Adding Nubeqa (darolutamide) to docetaxel and androgen deprivation therapy (ADT) lowered hospitalization rates for metastatic hormone-sensitive prostate cancer but may marginally increase a patient’s length of stay versus placebo, recent study results demonstrated.
Findings from the study, which were presented at the 2024 ASCO Genitourinary Cancers Symposium, also demonstrated that a lower rate of hospitalization was observed after treatment with docetaxel as compared with during docetaxel treatment.
- Adding Nubeqa (darolutamide) to the treatment for metastatic hormone-sensitive prostate cancer, including docetaxel and androgen deprivation therapy, has shown to lower hospitalization rates.
- Treatment with docetaxel alone may lead to an increased number of hospitalizations, but for those hospitalized during docetaxel treatment, the length of stay is similar to those hospitalized post-docetaxel use.
- During the first four months of treatment, when patients received docetaxel, there was an increased hospitalization for various reasons. However, treatment with Nubeqa was associated with a numerical reduction in hospitalization rates compared to the placebo.

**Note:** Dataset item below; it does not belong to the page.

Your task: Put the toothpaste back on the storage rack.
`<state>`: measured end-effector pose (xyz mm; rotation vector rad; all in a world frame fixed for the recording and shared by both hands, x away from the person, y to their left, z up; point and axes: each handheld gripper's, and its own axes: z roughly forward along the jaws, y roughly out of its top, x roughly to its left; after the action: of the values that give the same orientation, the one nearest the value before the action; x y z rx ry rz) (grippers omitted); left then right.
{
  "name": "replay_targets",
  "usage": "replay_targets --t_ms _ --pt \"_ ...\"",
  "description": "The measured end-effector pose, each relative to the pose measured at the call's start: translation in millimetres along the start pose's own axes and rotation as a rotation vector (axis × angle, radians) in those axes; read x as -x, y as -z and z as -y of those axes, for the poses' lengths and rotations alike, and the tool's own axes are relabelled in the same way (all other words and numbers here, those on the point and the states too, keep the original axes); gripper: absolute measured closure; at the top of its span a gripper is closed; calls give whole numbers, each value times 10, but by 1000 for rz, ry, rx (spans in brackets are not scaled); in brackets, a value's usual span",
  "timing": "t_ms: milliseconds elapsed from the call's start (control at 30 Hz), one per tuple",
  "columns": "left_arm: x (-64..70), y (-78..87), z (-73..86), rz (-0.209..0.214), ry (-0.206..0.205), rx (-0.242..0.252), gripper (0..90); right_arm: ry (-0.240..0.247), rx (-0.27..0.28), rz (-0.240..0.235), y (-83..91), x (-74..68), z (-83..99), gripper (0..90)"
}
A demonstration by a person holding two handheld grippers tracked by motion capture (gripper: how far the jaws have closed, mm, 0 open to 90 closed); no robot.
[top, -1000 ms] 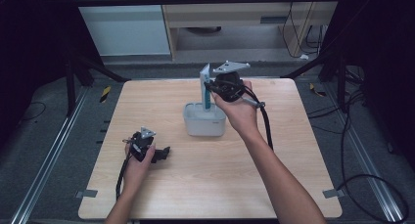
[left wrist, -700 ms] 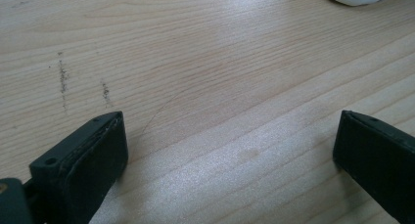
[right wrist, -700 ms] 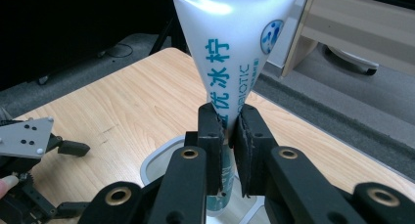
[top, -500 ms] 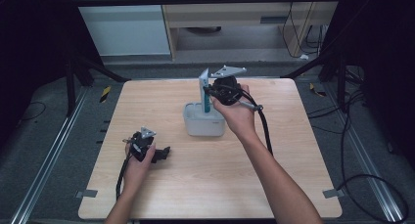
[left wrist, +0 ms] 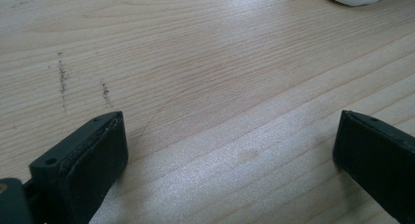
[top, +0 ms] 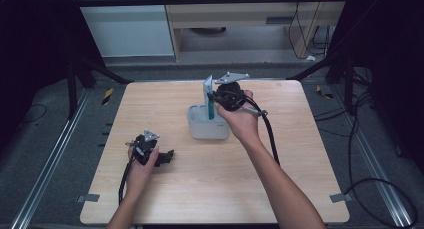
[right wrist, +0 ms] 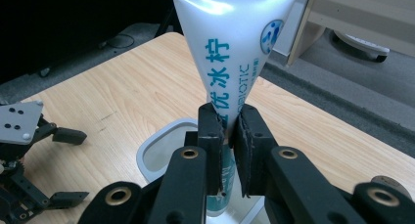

- While Nubeqa demonstrated a marginal increase in the length of hospital stay per hospitalization compared to the placebo, the study suggests that docetaxel itself does not lead to more severe hospitalizations requiring a longer stay.
“Treatment with docetaxel may be linked to an increased number of hospitalizations (approximately 2.4 times greater hospitalization rate),” the researchers wrote in the poster. “However, for those hospitalized during treatment with docetaxel, their (length of stay) is shown to be similar in length to those who are hospitalized post-docetaxel use.”
The first four months of treatment, during which patients received docetaxel, were associated with increased hospitalization for any cause and for adverse events. Treatment with Nubeqa was linked with a numerical reduction in hospitalization rates per year for any reason during docetaxel administration (0.75 days) versus placebo (0.91 days). This was also observed after docetaxel (0.31 days) compared with placebo (0.38 days). Researchers observed a similar trend for adverse event-related hospitalizations.
Regression models estimated that the all-cause hospitalization rate was 2.39-times greater within the first four months of treatment compared with after treatment. These models resulted in similar results for adverse event-related hospitalizations (1.89 times greater).
Compared with placebo, Nubeqa was associated with a marginally longer length of stay per hospitalization (+1.9 days). Results were similar when assessing the length of stay related to adverse events (+1.67 days).
“Our analyses indicate (length of stay) was not found to vary during and post-treatment with docetaxel in ARASENS, which suggests that if the increased hospitalization rate during docetaxel treatment was attributed to docetaxel use, docetaxel does not lead to more severe hospitalizations requiring a longer (length of stay),” the researchers wrote in the poster.
Researchers used data from the ARASENS trial to compare rates of hospitalizations and length of hospital stay per patient either for any reason or related to adverse events during or after treatment with docetaxel.
“We wanted to understand whether the addition of (Nubeqa) to docetaxel and ADT impacts the hospitalization rate and (length of stay) during and post-treatment with docetaxel,” the researchers wrote. “We also wanted to understand whether hospitalization rates and the length of hospital stay differ during treatment with docetaxel compared to post-treatment with docetaxel.”
The objective of the ARASENS trial was to assess the addition of Nubeqa to docetaxel and ADT for patients with metastatic hormone-sensitive prostate cancer. This particular study assessed data from 651 patients randomly assigned to darolutamide, docetaxel, and ADT and 654 patients assigned to placebo, docetaxel and ADT.